Transformer

Transformation primitives for ETL pipelines.

Defines the abstract Transformer contract and a few simple concrete transformers, as well as a TransformationSequence to compose multiple transformers into a single pipeline step.

class algomancy_data.transformer.Transformer(name='Abstract Transformer', logger=None)[source]

Bases: ABC

Base class for a transformation step operating on tabular data.

Subclasses implement transform and can mutate the provided mapping of DataFrames in-place or return a new mapping where applicable.

messages

ValidationMessages produced by this transformer during its most recent transform invocation. The ETL pipeline collects these from each transformer in the sequence and folds them into the run’s ValidationResult so they surface via ETLResult.messages.

abstractmethod transform(data)[source]

Apply the transformation to the provided data.

Parameters:

data (dict[str, DataFrame]) – Mapping from table name to pandas DataFrame.

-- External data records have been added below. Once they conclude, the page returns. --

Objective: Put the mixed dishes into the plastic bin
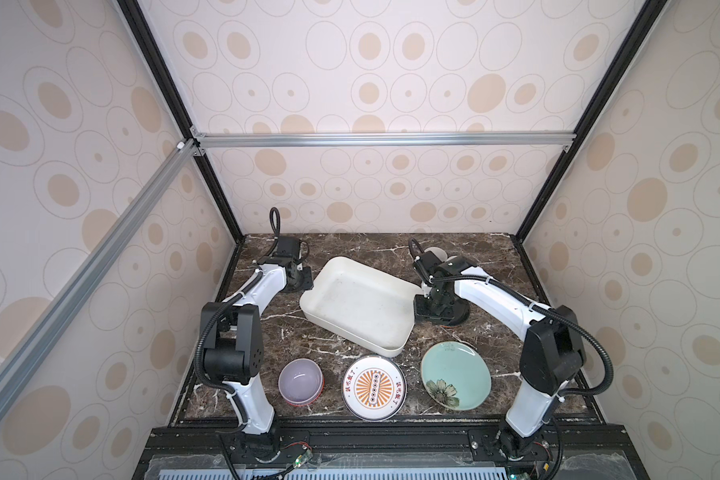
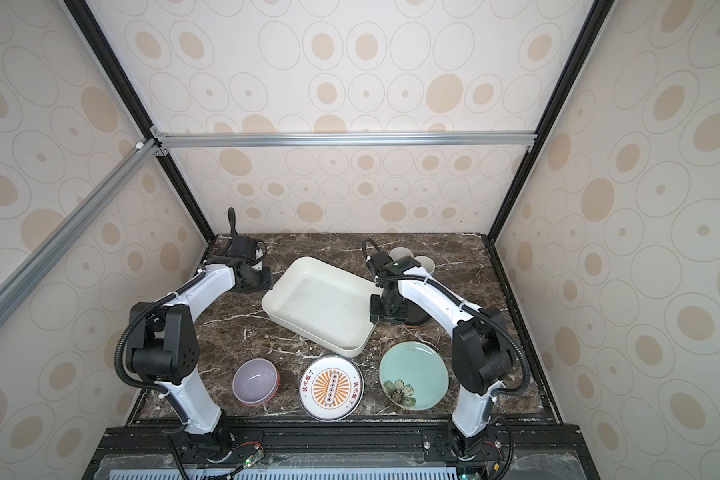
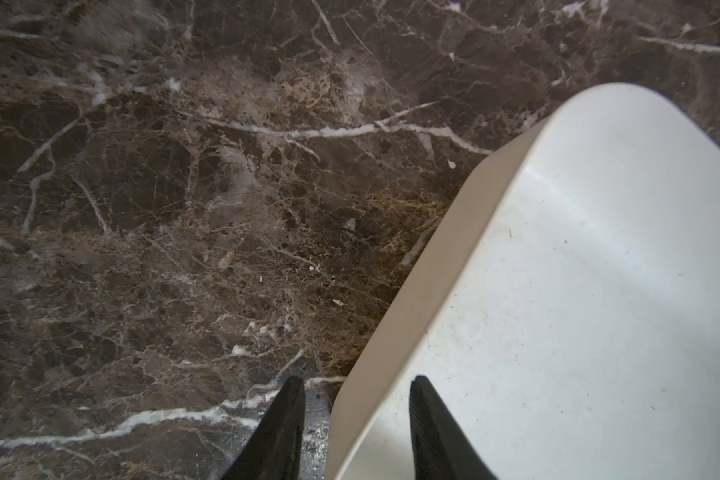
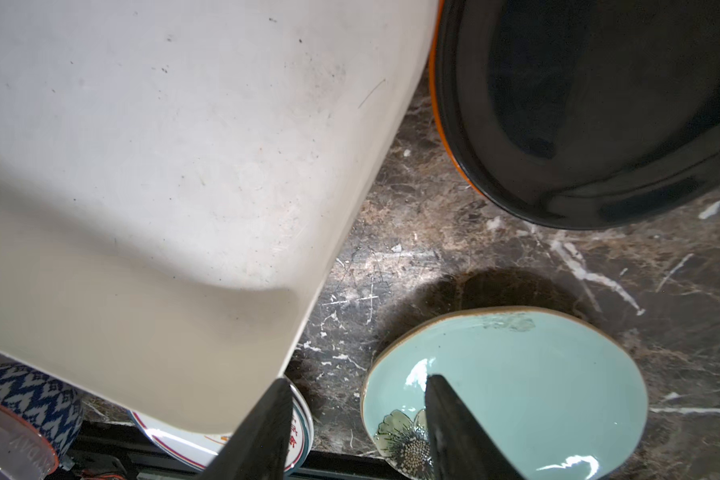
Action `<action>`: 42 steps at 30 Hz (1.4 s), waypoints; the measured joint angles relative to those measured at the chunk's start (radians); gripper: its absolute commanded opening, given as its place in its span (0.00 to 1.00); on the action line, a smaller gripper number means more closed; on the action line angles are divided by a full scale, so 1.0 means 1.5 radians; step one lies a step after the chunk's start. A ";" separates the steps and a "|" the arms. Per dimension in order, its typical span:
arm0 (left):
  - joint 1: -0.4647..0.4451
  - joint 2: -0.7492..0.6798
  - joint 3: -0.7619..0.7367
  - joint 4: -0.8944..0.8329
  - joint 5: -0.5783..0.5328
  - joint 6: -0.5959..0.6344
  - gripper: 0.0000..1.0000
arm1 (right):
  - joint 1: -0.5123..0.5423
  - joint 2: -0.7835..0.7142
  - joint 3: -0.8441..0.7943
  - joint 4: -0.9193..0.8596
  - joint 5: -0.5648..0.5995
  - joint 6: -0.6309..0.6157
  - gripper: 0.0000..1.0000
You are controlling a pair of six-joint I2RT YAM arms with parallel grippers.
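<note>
My right claw [image 4: 357,379] is spread and holds nothing, beside the right edge of the bin [image 1: 362,303]; the green plate [image 1: 456,376] lies from it toward my base, nearer this arm. My left claw [image 3: 357,377] is spread too, over the bin's left rim

Red Chinese characters, 2 groups, on sunburst plate [image 1: 374,387] rim — illegible.
</note>
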 measured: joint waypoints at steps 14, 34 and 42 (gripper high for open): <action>-0.003 0.039 0.026 -0.006 -0.006 0.015 0.41 | -0.001 0.162 0.137 0.001 -0.016 -0.014 0.34; -0.002 0.051 -0.026 -0.001 0.028 0.010 0.34 | -0.076 0.381 0.500 -0.116 0.017 -0.112 0.33; -0.002 0.012 -0.080 0.000 0.046 -0.003 0.33 | -0.078 0.412 0.575 -0.140 0.013 -0.143 0.34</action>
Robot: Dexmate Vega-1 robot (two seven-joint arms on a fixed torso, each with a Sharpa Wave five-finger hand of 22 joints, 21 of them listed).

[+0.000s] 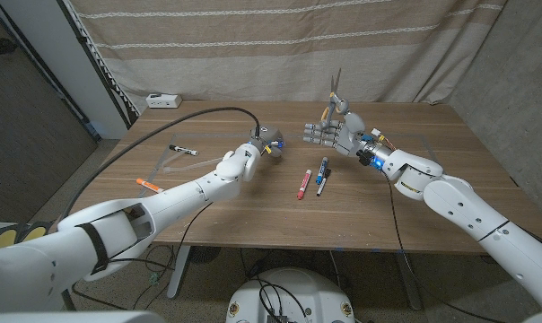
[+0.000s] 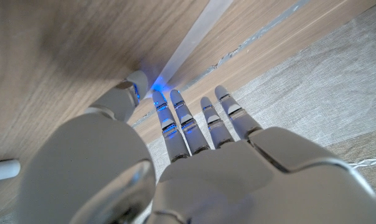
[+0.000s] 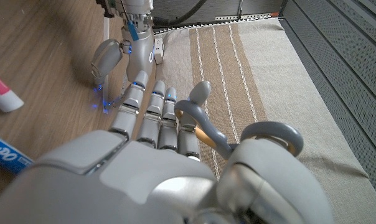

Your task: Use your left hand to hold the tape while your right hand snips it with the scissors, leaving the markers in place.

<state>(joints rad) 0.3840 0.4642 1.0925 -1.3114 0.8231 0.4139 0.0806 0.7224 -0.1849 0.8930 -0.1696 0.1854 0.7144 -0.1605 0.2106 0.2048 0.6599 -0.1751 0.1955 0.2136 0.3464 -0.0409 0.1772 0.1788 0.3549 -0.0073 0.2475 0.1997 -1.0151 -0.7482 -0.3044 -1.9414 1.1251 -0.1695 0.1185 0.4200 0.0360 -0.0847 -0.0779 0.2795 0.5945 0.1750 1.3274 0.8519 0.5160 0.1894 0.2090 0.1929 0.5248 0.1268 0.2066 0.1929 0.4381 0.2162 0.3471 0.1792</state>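
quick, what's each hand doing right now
Left hand: pinching the strip of tape between thumb and fingers.
Right hand: holding the scissors, blades pointing up.

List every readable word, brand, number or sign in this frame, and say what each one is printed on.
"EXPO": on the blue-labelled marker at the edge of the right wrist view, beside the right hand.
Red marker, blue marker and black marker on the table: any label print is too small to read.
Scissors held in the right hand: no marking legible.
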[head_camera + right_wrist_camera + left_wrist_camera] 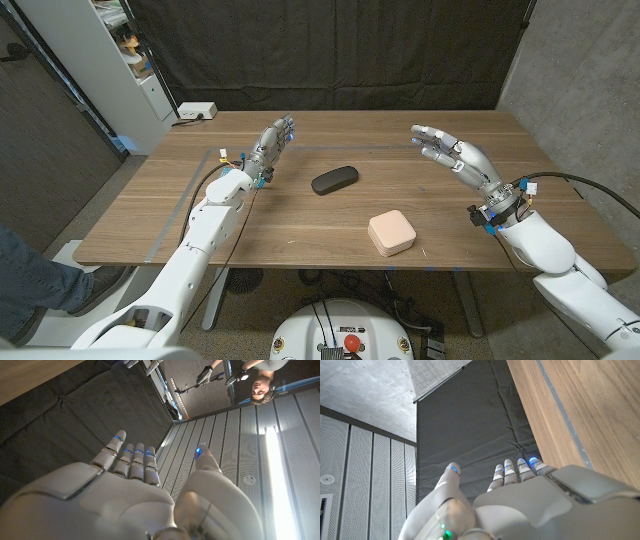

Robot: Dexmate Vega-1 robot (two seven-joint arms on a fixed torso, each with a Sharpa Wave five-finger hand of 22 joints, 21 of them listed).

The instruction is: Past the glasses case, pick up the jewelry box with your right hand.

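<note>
A pale pink square jewelry box [392,233] sits near the table's front edge, right of centre. A black oblong glasses case [334,180] lies farther back, near the middle. My right hand [449,152] is raised above the table's right side, fingers spread, holding nothing, well to the right of and behind the box. My left hand [272,141] is raised at the left, fingers extended, empty, left of the case. The right wrist view shows my right hand [135,490] with its fingers stretched out. The left wrist view shows my left hand [520,495] the same way.
The wooden table [300,225] carries a strip of grey tape [188,190] along its left part. A white power strip [196,111] lies at the back left corner. A black curtain hangs behind. A person [260,380] holding controllers appears in the right wrist view.
</note>
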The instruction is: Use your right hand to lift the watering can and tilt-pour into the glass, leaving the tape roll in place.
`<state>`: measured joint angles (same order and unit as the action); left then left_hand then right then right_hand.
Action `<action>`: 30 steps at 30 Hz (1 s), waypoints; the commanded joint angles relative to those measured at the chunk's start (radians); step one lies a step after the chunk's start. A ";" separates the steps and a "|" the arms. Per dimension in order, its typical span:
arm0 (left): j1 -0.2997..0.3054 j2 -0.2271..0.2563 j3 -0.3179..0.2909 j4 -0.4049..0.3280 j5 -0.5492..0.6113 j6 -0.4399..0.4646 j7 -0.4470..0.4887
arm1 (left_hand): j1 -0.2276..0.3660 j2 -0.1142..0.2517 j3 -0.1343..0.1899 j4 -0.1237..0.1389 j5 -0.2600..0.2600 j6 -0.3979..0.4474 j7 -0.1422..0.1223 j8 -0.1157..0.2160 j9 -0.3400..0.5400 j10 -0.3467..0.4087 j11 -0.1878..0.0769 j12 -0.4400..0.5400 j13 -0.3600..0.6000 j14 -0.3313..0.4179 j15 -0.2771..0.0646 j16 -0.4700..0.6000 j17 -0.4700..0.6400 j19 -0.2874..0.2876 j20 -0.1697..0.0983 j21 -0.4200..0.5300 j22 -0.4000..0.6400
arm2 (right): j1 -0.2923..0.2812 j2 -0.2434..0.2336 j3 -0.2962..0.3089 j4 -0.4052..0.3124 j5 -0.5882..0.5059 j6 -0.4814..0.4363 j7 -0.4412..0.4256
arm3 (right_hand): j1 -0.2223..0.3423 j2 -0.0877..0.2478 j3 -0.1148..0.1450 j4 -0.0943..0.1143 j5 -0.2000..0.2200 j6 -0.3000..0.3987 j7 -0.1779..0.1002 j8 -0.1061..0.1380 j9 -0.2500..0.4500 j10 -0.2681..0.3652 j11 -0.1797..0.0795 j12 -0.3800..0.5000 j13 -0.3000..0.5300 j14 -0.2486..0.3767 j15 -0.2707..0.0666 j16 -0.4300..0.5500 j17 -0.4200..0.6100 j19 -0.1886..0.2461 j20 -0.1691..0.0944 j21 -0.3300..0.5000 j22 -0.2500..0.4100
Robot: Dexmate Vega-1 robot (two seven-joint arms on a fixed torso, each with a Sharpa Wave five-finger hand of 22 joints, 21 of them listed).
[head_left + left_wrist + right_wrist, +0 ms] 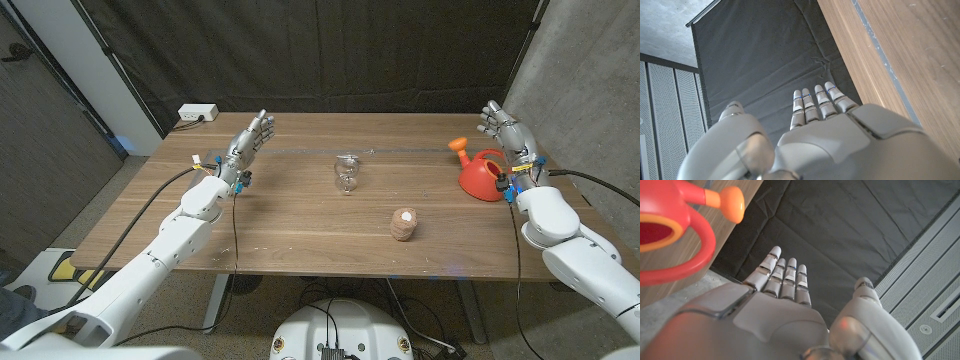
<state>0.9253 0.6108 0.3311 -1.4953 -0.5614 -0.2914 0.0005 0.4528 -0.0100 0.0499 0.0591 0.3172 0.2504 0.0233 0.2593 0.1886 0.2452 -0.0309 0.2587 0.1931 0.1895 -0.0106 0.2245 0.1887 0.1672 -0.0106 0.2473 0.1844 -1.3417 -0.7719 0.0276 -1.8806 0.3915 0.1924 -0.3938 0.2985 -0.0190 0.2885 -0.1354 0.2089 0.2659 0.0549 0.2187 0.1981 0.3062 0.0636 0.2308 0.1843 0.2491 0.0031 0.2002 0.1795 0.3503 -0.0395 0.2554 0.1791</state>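
Note:
A red watering can (pixel 482 176) with an orange spout stands at the table's far right; it also shows in the right wrist view (pixel 670 230). My right hand (pixel 505 128) is raised just behind and to the right of it, fingers straight and apart, holding nothing (pixel 785 305). A small clear glass (pixel 346 174) stands near the table's middle. A brown tape roll (pixel 403 224) lies in front of it, to the right. My left hand (pixel 251 139) is raised over the table's left part, fingers extended, empty (pixel 830 130).
A white power strip (pixel 197 114) sits at the table's back left corner. A black curtain (pixel 350 50) hangs behind the wooden table (pixel 300 230). A concrete wall (pixel 590 90) stands close on the right.

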 commanded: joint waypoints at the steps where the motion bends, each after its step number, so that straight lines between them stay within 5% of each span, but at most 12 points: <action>1: 0.026 0.015 -0.014 -0.034 0.003 -0.003 0.016 | -0.002 -0.006 0.000 0.000 -0.004 0.008 0.002 0.002 0.002 0.007 -0.002 -0.002 0.003 -0.002 -0.002 -0.006 0.001 -0.003 0.000 -0.003 0.003 | -0.027 -0.015 0.059 -0.027 -0.066 -0.111 -0.069 | 0.013 0.003 0.000 -0.004 -0.002 0.012 -0.005 0.001 0.003 0.016 0.002 0.007 0.003 0.017 -0.005 0.009 0.003 0.020 -0.045 0.007 0.005; 25: 0.089 0.019 -0.037 -0.078 -0.003 -0.031 0.047 | 0.003 -0.001 -0.005 0.002 -0.011 0.017 -0.005 -0.005 0.002 0.009 -0.010 -0.011 0.004 -0.018 -0.007 -0.019 0.000 -0.027 0.008 -0.017 0.002 | -0.093 -0.068 0.119 -0.084 -0.134 -0.386 -0.117 | 0.040 -0.010 -0.001 -0.015 0.001 0.020 -0.012 0.001 0.006 0.033 -0.005 0.009 0.004 0.019 -0.018 -0.002 0.001 0.033 -0.052 -0.001 0.003; 30: 0.097 0.020 -0.038 -0.087 -0.003 -0.027 0.052 | 0.004 0.000 -0.006 0.002 -0.012 0.019 -0.007 -0.006 0.002 0.004 -0.008 -0.016 0.003 -0.028 -0.010 -0.024 0.000 -0.027 0.006 -0.019 0.002 | -0.088 -0.077 0.113 -0.076 -0.141 -0.424 -0.118 | 0.037 -0.001 -0.003 -0.004 0.004 0.016 -0.013 -0.003 0.007 0.034 -0.012 0.007 0.008 0.097 -0.041 0.023 0.010 0.089 -0.063 0.012 0.005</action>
<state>1.0017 0.6277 0.2977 -1.5633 -0.5649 -0.3122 0.0294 0.4510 -0.0117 0.0499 0.0592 0.3102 0.2594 0.0141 0.2549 0.1885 0.2479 -0.0338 0.2473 0.1929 0.1670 -0.0210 0.2032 0.1859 0.1441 -0.0052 0.2319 0.1842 -1.3953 -0.8156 0.1155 -1.9345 0.2742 -0.1316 -0.4946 0.3287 -0.0230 0.2857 -0.1464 0.2089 0.2766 0.0444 0.2186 0.2026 0.3316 0.0596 0.2386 0.1888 0.3161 -0.0284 0.2121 0.1835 0.4164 -0.0430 0.2584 0.1790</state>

Implementations may mutate this mapping in place or create/replace entries.

algomancy_data.transformer.fill_empty(data)[source]

Forward-fill missing values across columns in a single row.

Parameters:

data (DataFrame) – DataFrame to fill.

Returns:

DataFrame with values forward-filled along axis=1.

Return type:

DataFrame

algomancy_data.transformer.drop_empty(data)[source]

Drop rows containing any NA values.

Parameters:

data (DataFrame) – Input DataFrame.

Returns:

DataFrame without rows containing NA values.

Return type:

DataFrame

class algomancy_data.transformer.NoopTransformer(logger=None)[source]

Bases: Transformer

Transformer that returns the input data unchanged.

transform(data)[source]

Apply the transformation to the provided data.

Parameters:

data (dict[str, DataFrame]) – Mapping from table name to pandas DataFrame. Implementations may mutate this mapping in place or create/replace entries.

class algomancy_data.transformer.CleanTransformer(logger=None)[source]

Bases: Transformer

Basic cleanup: drop NA rows and normalize column names to lowercase.

transform(data)[source]

Apply the transformation to the provided data.

Parameters:

data (dict[str, DataFrame]) – Mapping from table name to pandas DataFrame. Implementations may mutate this mapping in place or create/replace entries.

class algomancy_data.transformer.JoinTransformer(left, right, on, output, logger=None)[source]

Bases: Transformer

Join two input tables and write the result to a new table key.

left

Name of the left table to join.

right

Name of the right table to join.

on

Column name to join on.

output

Key under which the merged table is stored.

transform(data)[source]

Apply the transformation to the provided data.

Parameters:

data (dict[str, DataFrame]) – Mapping from table name to pandas DataFrame. Implementations may mutate this mapping in place or create/replace entries.

class algomancy_data.transformer.CascadeDropTransformer(schemas=None, extra_relations=None, snapshot=None, name='Cascade drop transformer', logger=None)[source]

Bases: Transformer

Drop rows whose declared foreign-key relations are unsatisfied.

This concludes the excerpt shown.